For weeks I have experienced more pain and witnessed more murders than man, woman, or child should ever have to bear. Carrying the dead from the gas chambers to the mass graves that are being filled at a faster rate than they can be dug has left the stench of death clinging to my threadbare clothes. But worse than the beatings, starvation, and killings is the lace of hope and will to fight back. It seems as though the warmth of the sun is directly connected to the spirit of the people. And each day it grows colder and colder. I know that if something is not done to uplift my fellow Jews the internal war that each individual is desperately fighting will soon be over. And if these wars are not won, I know, without a shadow of a doubt, that none of these people will ever regain their sense of pride and self-worth.
As the round-faced guard approaches me I am frozen with fear that he has somehow found out about the message that has been spreading around the camp and that I am the one responsible. because this message is dangerous to our captors for it gives us hope. The message is so simple and yet so powerful.
It is no secret that the Americans are fighting to free us, we have seen the airplanes fly over with heir symbol. and we hear the bombs being dropped, each time growing louder and louder. Now we can feel the vibrations underneath our feet. The message, my message, has spread like wildfire from one end of the camp to the other, leaving a trail of hope. And hope alone is our most powerful weapon. the Nazis cannot defeat it with guns, beatings, bombs, or even death. I am afraid but I am also proud because whether or not I have been discovered as the one who started this uncontrollable, unquenchable thirst for freedom. The Jews in this camp will not have their fight, their pride beaten out of them ever again. Of this, I am sure.

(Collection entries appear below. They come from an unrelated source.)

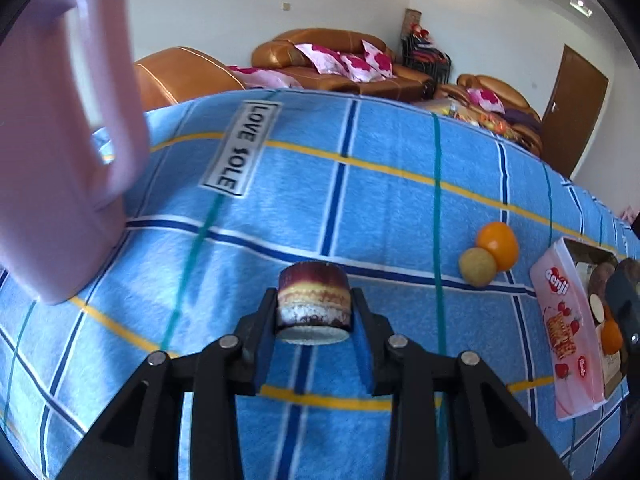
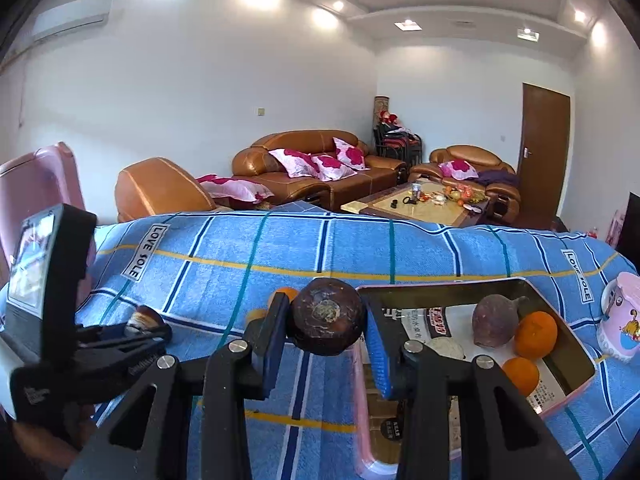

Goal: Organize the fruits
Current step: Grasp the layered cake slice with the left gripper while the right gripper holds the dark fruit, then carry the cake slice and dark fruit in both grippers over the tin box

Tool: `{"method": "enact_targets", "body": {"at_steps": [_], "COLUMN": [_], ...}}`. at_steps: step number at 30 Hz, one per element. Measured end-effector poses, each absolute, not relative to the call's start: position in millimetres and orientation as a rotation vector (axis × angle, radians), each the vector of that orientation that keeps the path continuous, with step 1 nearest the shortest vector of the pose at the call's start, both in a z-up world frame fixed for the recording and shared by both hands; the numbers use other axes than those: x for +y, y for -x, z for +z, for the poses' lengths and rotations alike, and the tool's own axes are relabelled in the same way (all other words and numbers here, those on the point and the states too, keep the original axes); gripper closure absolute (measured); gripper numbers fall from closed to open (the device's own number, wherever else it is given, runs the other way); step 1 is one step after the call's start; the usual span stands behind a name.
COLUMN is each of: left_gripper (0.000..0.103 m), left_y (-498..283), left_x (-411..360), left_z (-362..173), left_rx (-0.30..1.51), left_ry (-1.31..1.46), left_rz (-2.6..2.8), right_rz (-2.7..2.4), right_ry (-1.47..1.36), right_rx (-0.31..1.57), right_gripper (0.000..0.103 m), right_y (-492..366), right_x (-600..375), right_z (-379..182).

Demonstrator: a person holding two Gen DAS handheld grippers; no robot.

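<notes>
The left claw (image 1: 314,308) clamps a layered cake-like cylinder (image 1: 313,300) above the blue-checked counter (image 1: 400,208), while the right claw (image 2: 326,322) grips a dark round fruit (image 2: 326,322) beside the pink box (image 2: 560,396).

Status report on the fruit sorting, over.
Left gripper shut on layered cake piece. Right gripper shut on dark round fruit, beside pink box. Two fruits loose on cloth. Path clear.
</notes>
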State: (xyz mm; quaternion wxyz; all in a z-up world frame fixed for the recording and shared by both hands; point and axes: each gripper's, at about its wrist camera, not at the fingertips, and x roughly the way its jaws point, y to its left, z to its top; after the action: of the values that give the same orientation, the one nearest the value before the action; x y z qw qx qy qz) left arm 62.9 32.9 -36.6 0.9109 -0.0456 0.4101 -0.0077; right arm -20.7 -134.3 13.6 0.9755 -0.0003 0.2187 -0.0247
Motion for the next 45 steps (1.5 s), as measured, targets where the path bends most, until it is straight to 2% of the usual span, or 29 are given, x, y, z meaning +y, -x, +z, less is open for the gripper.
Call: {"method": "enact_targets", "body": {"at_steps": [16, 26, 45], "left_gripper": [0.067, 0.067, 0.067], "left_y": [-13, -3, 15], "left_x": [57, 24, 18], "left_z": [-4, 5, 8], "left_rx": [0.551, 0.481, 0.446], "left_ry": [0.201, 0.069, 0.011], "left_rz": [-0.073, -0.089, -0.016], "right_rz": [0.029, 0.070, 0.015], "right_ry": [-0.066, -0.087, 0.038], "right_rx": [0.437, 0.419, 0.395], "right_gripper": [0.064, 0.064, 0.064], "right_y": [29, 33, 59], "right_x": [-138, -137, -140], "right_z": [15, 16, 16]}}
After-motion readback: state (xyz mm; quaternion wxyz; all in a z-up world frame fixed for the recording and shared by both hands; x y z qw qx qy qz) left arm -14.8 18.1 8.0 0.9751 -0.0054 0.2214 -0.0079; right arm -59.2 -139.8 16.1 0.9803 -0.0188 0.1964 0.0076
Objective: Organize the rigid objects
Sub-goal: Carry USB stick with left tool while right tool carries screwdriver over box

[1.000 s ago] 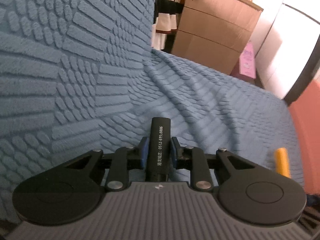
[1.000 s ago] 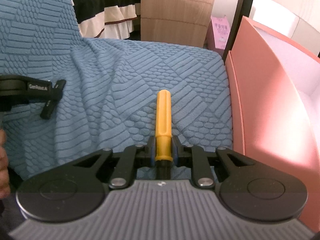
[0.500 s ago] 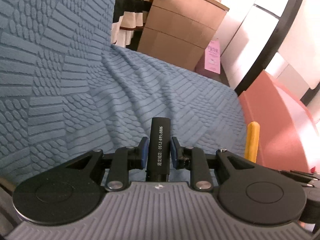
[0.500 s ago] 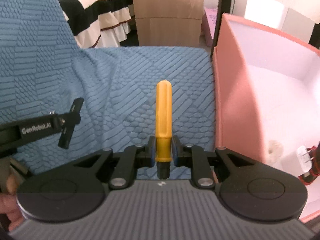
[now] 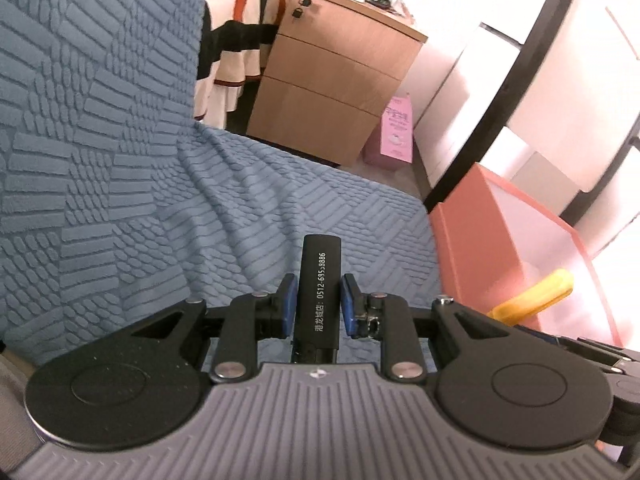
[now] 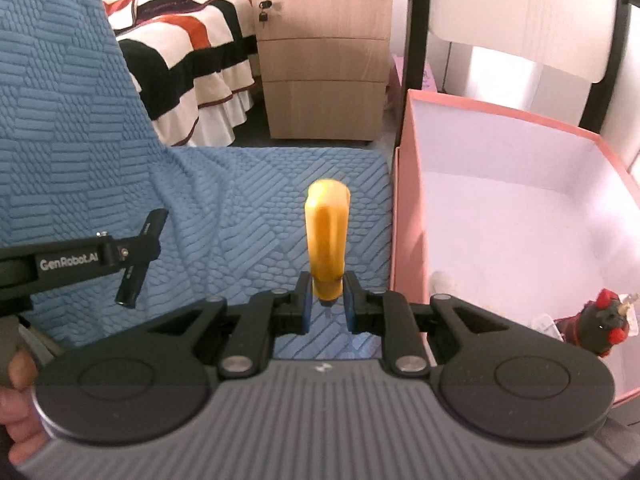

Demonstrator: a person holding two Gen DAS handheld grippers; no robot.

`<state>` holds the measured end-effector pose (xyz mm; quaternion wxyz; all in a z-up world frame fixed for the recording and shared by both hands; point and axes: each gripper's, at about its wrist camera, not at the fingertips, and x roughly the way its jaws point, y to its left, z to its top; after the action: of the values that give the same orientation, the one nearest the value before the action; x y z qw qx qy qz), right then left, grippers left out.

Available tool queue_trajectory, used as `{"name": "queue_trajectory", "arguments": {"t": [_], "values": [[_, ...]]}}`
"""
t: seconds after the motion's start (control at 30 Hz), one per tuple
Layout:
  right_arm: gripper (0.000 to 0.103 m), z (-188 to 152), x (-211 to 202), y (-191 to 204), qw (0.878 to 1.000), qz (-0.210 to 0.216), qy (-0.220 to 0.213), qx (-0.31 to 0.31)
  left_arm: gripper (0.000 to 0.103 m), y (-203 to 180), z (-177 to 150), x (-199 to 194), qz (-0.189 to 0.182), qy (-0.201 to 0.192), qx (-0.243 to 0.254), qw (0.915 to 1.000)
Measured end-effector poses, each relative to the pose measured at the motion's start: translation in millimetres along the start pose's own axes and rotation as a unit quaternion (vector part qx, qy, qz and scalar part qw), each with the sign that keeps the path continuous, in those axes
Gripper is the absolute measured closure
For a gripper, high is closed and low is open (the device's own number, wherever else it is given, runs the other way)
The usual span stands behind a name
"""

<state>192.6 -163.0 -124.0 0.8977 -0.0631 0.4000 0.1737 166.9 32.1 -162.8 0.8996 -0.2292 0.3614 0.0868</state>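
My left gripper point(image 5: 319, 306) is shut on a black bar with white printed digits point(image 5: 321, 276), which sticks up and forward between the blue pads above the blue textured sofa cover point(image 5: 248, 216). My right gripper point(image 6: 326, 305) is shut on the lower end of a yellow handle point(image 6: 326, 236), held above the sofa seat just left of the pink box point(image 6: 400, 216). The yellow handle point(image 5: 536, 294) also shows at the right in the left wrist view, in front of the box point(image 5: 476, 248). In the right wrist view the left gripper with the black bar point(image 6: 140, 256) is at the left.
The pink box's white inside point(image 6: 520, 240) holds a small dark toy with red parts point(image 6: 596, 324) near its front corner. A wooden drawer cabinet point(image 6: 324, 60) and a striped bed cover point(image 6: 188, 52) stand behind the sofa. A black frame post point(image 6: 416, 48) rises beside the box. A hand point(image 6: 18, 400) is at lower left.
Both grippers have risen from the sofa seat with their objects and moved right, toward the pink box. More of the box's inside and the room behind is now in view.
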Motion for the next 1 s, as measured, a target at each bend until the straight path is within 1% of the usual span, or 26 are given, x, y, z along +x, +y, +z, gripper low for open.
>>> {"name": "queue_trajectory", "arguments": {"t": [0.13,0.23,0.57,0.87,1.0], "values": [[0.084,-1.4,-11.0,-7.9,1.0,-0.003,-0.005,0.016,0.076,-14.4,-0.4,-9.3,-0.002,0.002,0.02,0.9998],[0.084,-3.4,-18.1,-10.0,1.0,0.002,-0.008,0.02,0.076,-21.7,1.5,-15.7,-0.014,0.002,0.019,0.9997],[0.084,3.7,-38.2,-22.8,0.999,0.007,-0.032,0.032,0.076,-53.7,13.9,-37.6,-0.026,-0.011,0.033,0.9991],[0.084,15.1,-69.8,-45.0,0.997,0.013,-0.062,0.037,0.076,-96.7,24.1,-53.0,-0.044,-0.022,0.054,0.9973],[0.084,18.0,-82.8,-61.3,0.996,0.023,-0.071,0.055,0.076,-122.2,26.1,-59.6,-0.058,-0.028,0.063,0.996]]}}
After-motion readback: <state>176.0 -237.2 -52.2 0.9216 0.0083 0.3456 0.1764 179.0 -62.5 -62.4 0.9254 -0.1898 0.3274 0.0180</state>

The guard comes toe to toe with me and I know that I will be killed in front of the camp before the day is over, in an attempt to squash the hope out of the camp. But as I see this in the guards eyes the guard can see in mine that it will do no good, that a light has been lit that will never be blown out again. The guard lets out a long, slow breath in my face and I can smell the greed, hate, and violence wash over me. All the guard can see when he looks at me is an insignificant Jew. To him I am a waste of life. But the message that has breathed the breath of life into this camp resounds strongly within me.
"Time to come with me." the guard rumbles.
I look him square in the eyes and proudly say "I will come with you and meet my death, but your effort to dampen the souls of these people comes to little, to late."
The mud squelches beneath my cold bare feet as I begin the long trek to the front of teh camp where every prisoner has been gathered. The air crackles with conflicting emotions. Emotions of freedom that looms on the horizon, but even with this new-found hope the shoulders of my companions sag under the weight of what is to come.
As all the guards turn towards me in unison I keep my head held high with pride and I whisper my last goodbyes. The silence of the night is shattered by the sounds of guns being fired, of bullets biting into flesh. But I feel no pain as I open my eyes. The shots were fired; the shots that are still ringing in my ears didn't send hot lead pouring into my body and they have not been fired by the guards. But by the Americans. The camp is consumed by shouts of joy, relief, and above all else laughter. And it seems and though freedom was closer than anyone could have ever imagined because we are free. We are free, at last.